Aim of the task:
All lines from the one with "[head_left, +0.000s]" through the last line of the data below should be copied exactly; please add nothing.

::: Dataset section :::

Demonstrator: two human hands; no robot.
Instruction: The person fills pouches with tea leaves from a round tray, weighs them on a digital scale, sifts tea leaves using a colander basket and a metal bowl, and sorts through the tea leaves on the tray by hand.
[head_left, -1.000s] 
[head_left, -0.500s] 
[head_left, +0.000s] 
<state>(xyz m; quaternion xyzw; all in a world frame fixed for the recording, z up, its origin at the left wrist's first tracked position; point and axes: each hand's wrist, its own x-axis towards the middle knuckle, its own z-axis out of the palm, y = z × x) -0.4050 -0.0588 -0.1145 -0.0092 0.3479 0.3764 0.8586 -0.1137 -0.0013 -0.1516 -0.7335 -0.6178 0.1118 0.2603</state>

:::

Result of this task:
[head_left, +0.000s] 
<state>(xyz m; quaternion xyzw; all in a world frame fixed for the recording, z up, its origin at the left wrist's first tracked position; point and axes: each hand's wrist, its own x-axis towards the middle knuckle, its own z-axis out of the palm, y = z × x) -0.4050 -0.0588 -0.1145 -0.0092 0.3479 0.3764 0.8586 -0.1137 -0.0013 -0.1516 -0.7335 -0.6178 0.1118 0.2603</state>

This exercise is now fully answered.